La storia, inoltre, è ambientata nel corso degli anni ’70, quindi capirete che ci troviamo in un contesto storico differente dal nostro, dove la religione ha il suo peso e gli usi e i costumi sono differenti. Sarà anche per questo che, mentre leggevo, mi sembrava di vedere un film d’epoca. Le immagini scorrevano davanti ai miei occhi mentre cercavo di immaginarmi tutti i particolari che l’autrice riporta nelle sue pagine. Particolari che, spesso, la rendono prolissa e fanno perdere un po’ l’interesse, ma voglio credere che sia tutto fatto di proposito. Niente è scritto per caso. Ogni frase, ogni scena, ha un significato maggiore di quanto potremmo pensare. Questi particolari noiosi sono riportati perché, a fine lettura, ritengo che l’autrice ci voglia mostrare la monotonia della vita, quanto sia semplice dare importanza a cose futili, banali, quando intorno a noi c’è un mondo da scoprire, persone da incontrare e il destino che ci attende.
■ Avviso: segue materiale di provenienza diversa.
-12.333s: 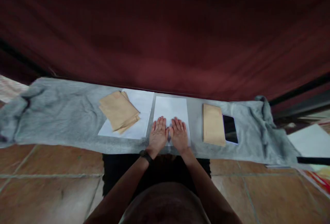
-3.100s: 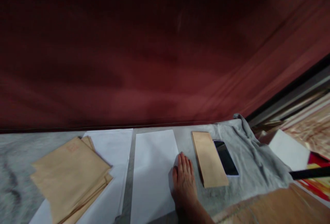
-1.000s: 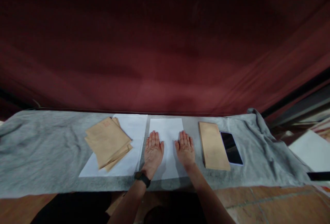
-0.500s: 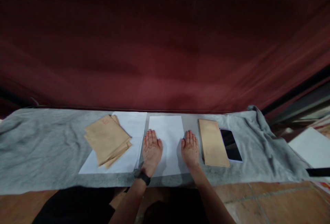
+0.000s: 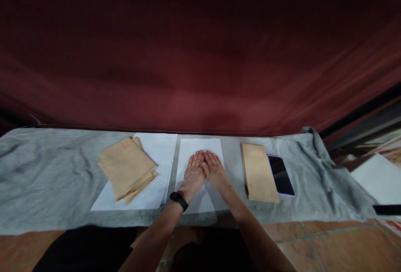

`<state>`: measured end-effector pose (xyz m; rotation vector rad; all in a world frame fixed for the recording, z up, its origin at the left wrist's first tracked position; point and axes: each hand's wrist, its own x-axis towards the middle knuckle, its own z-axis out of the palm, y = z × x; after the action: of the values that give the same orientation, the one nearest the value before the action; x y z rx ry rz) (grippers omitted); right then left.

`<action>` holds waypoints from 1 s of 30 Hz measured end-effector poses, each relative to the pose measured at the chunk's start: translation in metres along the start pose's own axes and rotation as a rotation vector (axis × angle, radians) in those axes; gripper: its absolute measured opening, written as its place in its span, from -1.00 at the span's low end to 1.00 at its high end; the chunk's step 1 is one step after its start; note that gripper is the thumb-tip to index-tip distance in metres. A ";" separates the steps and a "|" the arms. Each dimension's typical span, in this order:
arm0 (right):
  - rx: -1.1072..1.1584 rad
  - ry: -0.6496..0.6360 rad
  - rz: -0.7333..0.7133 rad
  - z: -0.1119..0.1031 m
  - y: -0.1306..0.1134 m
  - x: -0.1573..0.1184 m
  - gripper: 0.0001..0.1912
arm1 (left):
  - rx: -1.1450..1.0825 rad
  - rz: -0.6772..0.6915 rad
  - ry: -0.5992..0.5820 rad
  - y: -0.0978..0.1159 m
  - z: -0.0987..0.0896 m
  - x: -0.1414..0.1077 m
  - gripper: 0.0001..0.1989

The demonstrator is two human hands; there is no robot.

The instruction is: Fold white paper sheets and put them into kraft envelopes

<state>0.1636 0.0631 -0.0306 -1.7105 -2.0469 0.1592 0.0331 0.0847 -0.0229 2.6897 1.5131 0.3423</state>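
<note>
A sheet of white paper (image 5: 188,148) lies in front of me on the grey cloth (image 5: 62,180). My left hand (image 5: 194,172), with a black band (image 5: 178,201) at its wrist, is stretched out over the middle of the sheet. Beside it and touching it is my right hand (image 5: 215,171), fingers also straight. Neither hand holds anything. To the left, several brown envelopes (image 5: 128,167) lie in a loose pile on more white paper (image 5: 161,151). A neat stack of brown envelopes (image 5: 259,174) lies to the right of my hands.
A phone (image 5: 281,175) with a dark screen lies just right of the envelope stack. Behind the cloth rises a dark red surface (image 5: 194,75). The floor tiles (image 5: 344,240) show in front, and a white panel (image 5: 379,176) stands at the far right.
Both hands have moved inward from the sheet's two side edges and now meet over its middle. The envelopes and the phone stay in place.
</note>
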 end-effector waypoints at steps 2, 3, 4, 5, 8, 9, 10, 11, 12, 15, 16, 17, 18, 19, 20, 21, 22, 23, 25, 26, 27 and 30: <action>-0.021 -0.029 0.004 0.001 -0.001 0.005 -0.46 | 0.018 0.000 -0.016 -0.001 0.001 0.003 -0.42; -0.035 -0.039 0.012 0.001 -0.001 0.006 -0.45 | 0.023 -0.003 -0.017 -0.002 0.002 0.003 -0.42; -0.052 -0.046 0.024 0.001 -0.001 0.007 -0.45 | 0.024 -0.006 -0.015 -0.003 0.003 0.003 -0.42; -0.070 -0.050 0.039 0.000 0.001 0.007 -0.45 | 0.023 -0.010 -0.010 -0.003 0.003 0.004 -0.43; -0.131 -0.033 0.092 -0.002 0.006 0.006 -0.45 | 0.017 -0.038 0.018 -0.005 0.004 0.003 -0.43; -0.151 -0.021 0.106 -0.002 0.008 0.006 -0.45 | 0.016 -0.055 0.029 -0.007 0.004 0.003 -0.43; -0.169 -0.005 0.115 -0.002 0.010 0.005 -0.45 | 0.015 -0.074 0.038 -0.008 0.004 0.003 -0.43; -0.186 0.010 0.120 -0.002 0.012 0.004 -0.44 | 0.014 -0.092 0.045 -0.010 0.003 0.003 -0.43; -0.201 0.026 0.122 -0.002 0.014 0.003 -0.43 | 0.014 -0.108 0.049 -0.012 0.003 0.003 -0.42; -0.240 0.069 0.132 -0.001 0.020 0.001 -0.42 | 0.018 -0.147 0.059 -0.019 0.001 0.003 -0.41; -0.250 0.081 0.140 -0.001 0.022 0.000 -0.42 | 0.021 -0.160 0.061 -0.021 0.000 0.003 -0.41; -0.258 0.091 0.148 -0.001 0.023 -0.001 -0.42 | 0.026 -0.172 0.063 -0.022 -0.001 0.003 -0.40; -0.264 0.099 0.155 -0.002 0.024 -0.002 -0.42 | 0.030 -0.183 0.065 -0.024 -0.001 0.002 -0.40; -0.270 0.106 0.162 -0.002 0.025 -0.003 -0.42 | 0.035 -0.193 0.068 -0.025 -0.002 0.002 -0.39; -0.275 0.113 0.168 -0.003 0.026 -0.004 -0.42 | 0.038 -0.202 0.072 -0.025 -0.002 0.001 -0.38; -0.280 0.118 0.174 -0.004 0.027 -0.005 -0.41 | 0.040 -0.213 0.076 -0.025 -0.002 0.001 -0.37; -0.284 0.122 0.179 -0.004 0.028 -0.006 -0.41 | 0.039 -0.226 0.079 -0.025 -0.003 0.000 -0.36; -0.288 0.124 0.183 -0.005 0.029 -0.007 -0.41 | 0.038 -0.236 0.081 -0.024 -0.003 0.000 -0.36; -0.293 0.123 0.192 -0.006 0.031 -0.010 -0.41 | 0.042 -0.248 0.078 -0.023 -0.003 -0.001 -0.35; -0.294 0.122 0.195 -0.007 0.032 -0.011 -0.41 | 0.047 -0.251 0.073 -0.022 -0.004 -0.001 -0.35; -0.294 0.123 0.198 -0.007 0.034 -0.012 -0.41 | 0.054 -0.252 0.068 -0.022 -0.004 0.000 -0.35; -0.286 0.137 0.201 -0.007 0.037 -0.015 -0.41 | 0.073 -0.254 0.053 -0.021 -0.004 0.000 -0.35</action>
<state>0.2013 0.0554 -0.0420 -2.0376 -1.8661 -0.1922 0.0144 0.0957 -0.0215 2.5151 1.8905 0.3547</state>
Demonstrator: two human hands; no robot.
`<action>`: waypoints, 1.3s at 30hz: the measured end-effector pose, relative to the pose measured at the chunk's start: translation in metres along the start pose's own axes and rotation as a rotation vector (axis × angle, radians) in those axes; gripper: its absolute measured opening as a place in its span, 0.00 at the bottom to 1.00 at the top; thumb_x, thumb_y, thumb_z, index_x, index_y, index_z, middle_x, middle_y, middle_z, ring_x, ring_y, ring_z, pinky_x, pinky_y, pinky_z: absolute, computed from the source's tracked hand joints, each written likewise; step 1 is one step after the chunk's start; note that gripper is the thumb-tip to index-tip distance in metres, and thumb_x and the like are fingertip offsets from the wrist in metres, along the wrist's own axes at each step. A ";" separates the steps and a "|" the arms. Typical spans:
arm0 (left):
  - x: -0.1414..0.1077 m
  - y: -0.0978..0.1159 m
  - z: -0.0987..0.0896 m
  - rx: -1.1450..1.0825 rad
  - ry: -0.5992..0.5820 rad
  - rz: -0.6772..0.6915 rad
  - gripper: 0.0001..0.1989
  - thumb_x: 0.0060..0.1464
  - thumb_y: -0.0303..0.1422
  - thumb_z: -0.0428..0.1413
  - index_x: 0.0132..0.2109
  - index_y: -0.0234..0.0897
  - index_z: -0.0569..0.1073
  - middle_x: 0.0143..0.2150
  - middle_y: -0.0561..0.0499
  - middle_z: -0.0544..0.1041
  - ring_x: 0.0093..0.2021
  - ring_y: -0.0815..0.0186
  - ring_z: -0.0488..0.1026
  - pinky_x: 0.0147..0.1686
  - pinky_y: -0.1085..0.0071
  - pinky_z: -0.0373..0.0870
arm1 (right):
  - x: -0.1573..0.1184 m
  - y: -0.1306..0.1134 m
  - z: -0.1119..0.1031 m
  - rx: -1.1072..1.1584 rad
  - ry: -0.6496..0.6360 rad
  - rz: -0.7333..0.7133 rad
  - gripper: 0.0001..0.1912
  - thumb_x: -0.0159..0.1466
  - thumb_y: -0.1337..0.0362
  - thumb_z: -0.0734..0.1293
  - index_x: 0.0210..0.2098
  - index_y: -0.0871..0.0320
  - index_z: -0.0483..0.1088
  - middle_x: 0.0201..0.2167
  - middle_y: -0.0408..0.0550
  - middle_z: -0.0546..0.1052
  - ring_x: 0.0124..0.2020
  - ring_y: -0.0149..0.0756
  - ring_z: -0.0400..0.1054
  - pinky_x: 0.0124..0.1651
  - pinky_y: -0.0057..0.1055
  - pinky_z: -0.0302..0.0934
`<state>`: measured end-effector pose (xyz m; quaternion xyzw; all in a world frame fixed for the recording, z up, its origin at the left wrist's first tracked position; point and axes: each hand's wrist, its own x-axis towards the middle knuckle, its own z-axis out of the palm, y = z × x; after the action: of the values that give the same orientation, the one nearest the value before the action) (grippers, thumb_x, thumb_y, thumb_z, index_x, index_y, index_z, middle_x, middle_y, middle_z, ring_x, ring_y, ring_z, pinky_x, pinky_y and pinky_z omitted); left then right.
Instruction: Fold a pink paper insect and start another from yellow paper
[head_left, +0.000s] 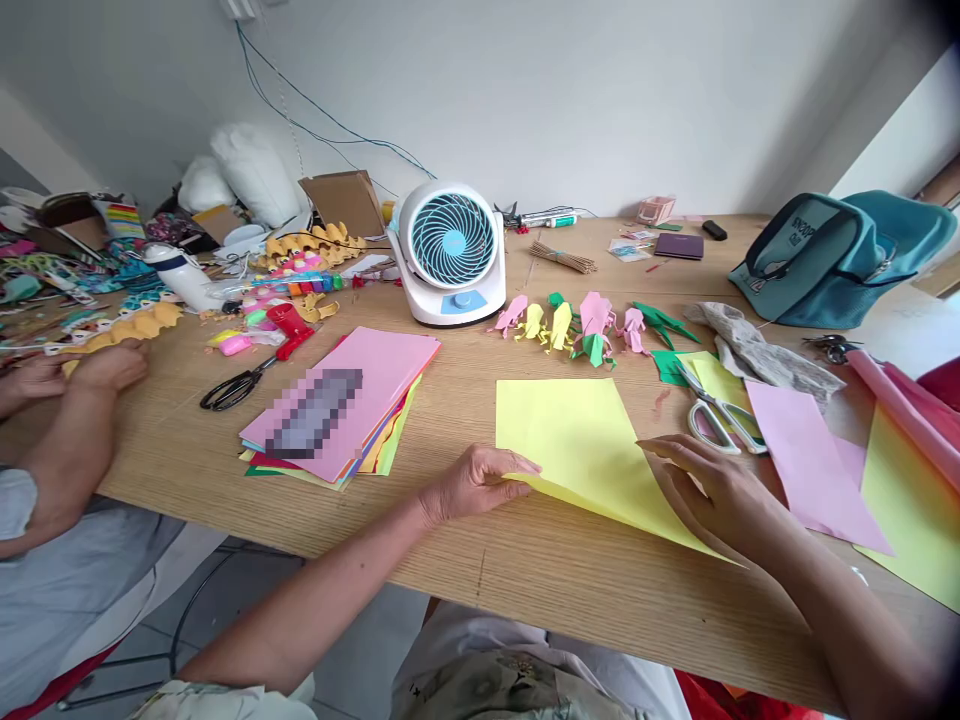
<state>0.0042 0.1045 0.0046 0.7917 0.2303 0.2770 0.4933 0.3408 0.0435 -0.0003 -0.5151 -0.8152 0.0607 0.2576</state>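
Note:
A sheet of yellow paper lies in front of me, its near edge lifted off the table. My left hand pinches its near left corner between thumb and fingers. At the sheet's right edge is my right hand, its fingers stretched out over the paper and not closed on it. White-handled scissors rest just beyond that hand, partly on yellow and green paper scraps. Pink paper pieces lie to its right. Small folded paper figures in pink, yellow and green stand behind the sheet.
A stack of coloured paper sits left of the sheet, near black-handled scissors and a red glue gun. A white fan stands behind. At right are a teal bag and a grey cloth. Another person's hands work at far left.

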 end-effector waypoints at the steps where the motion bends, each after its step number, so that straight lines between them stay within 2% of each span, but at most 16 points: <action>1: -0.001 0.001 -0.001 -0.019 0.002 -0.016 0.13 0.58 0.38 0.57 0.44 0.38 0.81 0.45 0.44 0.82 0.51 0.57 0.78 0.54 0.61 0.72 | -0.001 -0.001 0.000 -0.031 -0.010 -0.025 0.19 0.68 0.68 0.56 0.55 0.53 0.68 0.51 0.53 0.76 0.49 0.44 0.73 0.49 0.41 0.68; 6: -0.004 0.002 -0.003 -0.126 0.071 -0.134 0.15 0.56 0.41 0.58 0.43 0.35 0.81 0.45 0.43 0.82 0.48 0.56 0.79 0.50 0.61 0.74 | -0.009 0.003 0.008 -0.042 -0.040 -0.069 0.21 0.67 0.68 0.58 0.58 0.50 0.67 0.54 0.53 0.75 0.52 0.45 0.72 0.52 0.42 0.68; 10: -0.004 -0.002 -0.003 -0.208 0.111 -0.143 0.14 0.56 0.40 0.59 0.42 0.35 0.82 0.43 0.44 0.83 0.46 0.57 0.79 0.51 0.61 0.74 | -0.018 0.008 0.010 0.022 -0.099 -0.047 0.21 0.67 0.66 0.59 0.59 0.49 0.66 0.58 0.53 0.71 0.55 0.45 0.70 0.55 0.43 0.67; 15: -0.003 -0.001 -0.001 -0.206 0.126 -0.156 0.14 0.56 0.40 0.59 0.39 0.33 0.82 0.43 0.44 0.83 0.46 0.57 0.79 0.50 0.62 0.74 | -0.024 -0.012 -0.005 0.168 -0.194 0.048 0.21 0.68 0.61 0.60 0.60 0.50 0.67 0.61 0.55 0.69 0.60 0.50 0.66 0.59 0.47 0.65; 18: -0.002 -0.001 0.000 -0.191 0.151 -0.163 0.15 0.56 0.40 0.59 0.41 0.32 0.81 0.45 0.43 0.82 0.47 0.58 0.79 0.52 0.62 0.73 | -0.026 -0.025 -0.014 0.253 -0.300 0.087 0.23 0.66 0.60 0.62 0.60 0.52 0.68 0.64 0.54 0.66 0.63 0.52 0.62 0.64 0.47 0.60; 21: -0.001 -0.002 0.000 -0.188 0.197 -0.188 0.16 0.55 0.40 0.59 0.44 0.32 0.80 0.45 0.44 0.82 0.46 0.58 0.79 0.51 0.62 0.73 | -0.032 -0.025 -0.021 0.246 -0.350 0.221 0.26 0.66 0.59 0.63 0.63 0.50 0.65 0.64 0.51 0.67 0.63 0.52 0.62 0.65 0.48 0.59; 23: 0.001 -0.002 0.000 -0.188 0.239 -0.233 0.17 0.55 0.41 0.59 0.44 0.31 0.80 0.45 0.44 0.82 0.46 0.58 0.79 0.50 0.62 0.74 | -0.037 -0.021 -0.026 0.259 -0.373 0.304 0.28 0.64 0.54 0.65 0.63 0.49 0.65 0.61 0.51 0.70 0.61 0.55 0.65 0.62 0.49 0.62; 26: 0.004 -0.002 0.000 -0.182 0.305 -0.308 0.19 0.54 0.43 0.59 0.44 0.30 0.80 0.44 0.44 0.82 0.46 0.56 0.78 0.49 0.62 0.74 | -0.038 -0.017 -0.034 0.380 -0.401 0.316 0.26 0.63 0.47 0.65 0.57 0.51 0.72 0.55 0.52 0.76 0.56 0.57 0.69 0.59 0.48 0.65; 29: 0.006 -0.003 0.001 -0.133 0.367 -0.363 0.21 0.53 0.44 0.59 0.44 0.30 0.79 0.43 0.44 0.82 0.46 0.55 0.78 0.47 0.63 0.74 | -0.032 -0.024 -0.035 0.487 -0.319 0.347 0.28 0.63 0.43 0.64 0.54 0.53 0.74 0.54 0.54 0.76 0.57 0.58 0.68 0.59 0.48 0.64; 31: 0.007 -0.006 0.003 -0.067 0.386 -0.396 0.20 0.54 0.45 0.58 0.41 0.30 0.79 0.41 0.44 0.82 0.44 0.55 0.78 0.44 0.65 0.74 | -0.025 -0.032 -0.029 0.500 -0.267 0.369 0.27 0.61 0.45 0.66 0.53 0.54 0.75 0.54 0.55 0.76 0.56 0.58 0.67 0.59 0.47 0.63; 33: 0.006 -0.009 0.005 0.013 0.381 -0.416 0.20 0.54 0.45 0.57 0.37 0.30 0.79 0.38 0.45 0.82 0.40 0.57 0.78 0.40 0.66 0.73 | -0.019 -0.037 -0.021 0.520 -0.234 0.342 0.22 0.62 0.47 0.66 0.47 0.55 0.76 0.51 0.55 0.76 0.53 0.54 0.69 0.57 0.45 0.64; 35: 0.006 -0.010 0.007 0.081 0.377 -0.424 0.20 0.55 0.46 0.55 0.34 0.30 0.78 0.34 0.46 0.81 0.37 0.58 0.77 0.36 0.68 0.72 | -0.015 -0.040 -0.013 0.532 -0.226 0.366 0.17 0.65 0.50 0.64 0.37 0.56 0.76 0.42 0.53 0.78 0.44 0.46 0.71 0.50 0.39 0.66; 37: 0.006 -0.009 0.009 0.130 0.375 -0.432 0.21 0.56 0.46 0.54 0.34 0.30 0.78 0.33 0.46 0.81 0.36 0.59 0.77 0.33 0.70 0.71 | -0.014 -0.039 -0.008 0.533 -0.206 0.421 0.18 0.66 0.51 0.62 0.30 0.57 0.72 0.33 0.49 0.76 0.35 0.39 0.69 0.41 0.33 0.66; 39: 0.005 -0.005 0.011 0.191 0.371 -0.423 0.20 0.57 0.45 0.54 0.36 0.31 0.78 0.35 0.46 0.82 0.35 0.60 0.77 0.32 0.71 0.70 | -0.015 -0.039 -0.006 0.528 -0.174 0.477 0.19 0.67 0.51 0.61 0.28 0.57 0.68 0.27 0.46 0.73 0.30 0.35 0.66 0.34 0.30 0.62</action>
<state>0.0147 0.1029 -0.0026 0.7049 0.5016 0.2850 0.4127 0.3173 0.0113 0.0133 -0.5993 -0.6475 0.3710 0.2898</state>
L’incontro tra i due protagonisti avverrà in modo inusuale, ma non mancherà la dolcezza. Vi invito solo a non credere a tutto ciò che leggerete, a essere pronti per arrivare alla fine e meravigliarvi di ciò che vi ritroverete davanti. Tutti i pezzi del puzzle andranno al posto giusto, facendovi sentire completi. Io mi sono commossa e non sono riuscita a trattenere le lacrime, perché ci sono davvero dei capitoli duri da affrontare, soprattutto quelli riguardanti Jamie durante la sua infanzia all’orfanotrofio. Nonostante siano difficili e dolorosi, ritengo che siano anche i migliori capitoli del libro, a parte la fine. Ho percepito la sua sofferenza, la sua voglia di urlare e piangere quando non poteva, la sua voglia di libertà, di essere amato e abbracciato per la prima volta in vita sua. Insomma, tutto ciò che verrà raccontato riguardo gli orfanotrofi, non dovrete prenderlo alla leggera, perché la stessa autrice ammette che, nonostante la storia sia frutto della sua fantasia, questi episodi sono veri, alcuni tratti da testimonianze di chi, in questi orfanotrofi dell’Irlanda ci ha vissuto. Qui vedremo quindi una realtà raccapricciante, perché questi orfanotrofi non salvano i bambini, ma li massacrano, li torturano, li trattano come dei delinquenti.
È straordinario come l’autrice riesca a cambiare modo di porsi nel giro poche pagine. Conosce davvero i suoi personaggi, si adegua a essi e li lascia parlare. Ed è per questo che è stato difficile leggere queste scene, perché mi sono sentita inutile e disperata, perché se avessi potuto avrei salvato questi bambini, che non sono colpevoli degli sbagli commessi dai loro genitori. Mai.
Sarà proprio per questo, forse, che mi ritrovo a dare un bel voto a questo libro, nonostante i momenti di noia e di situazione inutili. Perché sono riuscita a rendere miei i maltrattamenti, gli abusi e, in fondo, anche una felicità genuina.
E poi, amo quando dopo tanto dolore la storia ci mostra che bisogna sempre avere speranza e non mollare mai, perché anche nelle tenebre c’è la luce. E, quella luce, ci salverà la vita.
“No, il paradiso non è lassù in cielo, disse tra sé. Il paradiso è qui e adesso, Cristo santo. Ne faccio parte. Lo sto vivendo. È mio.”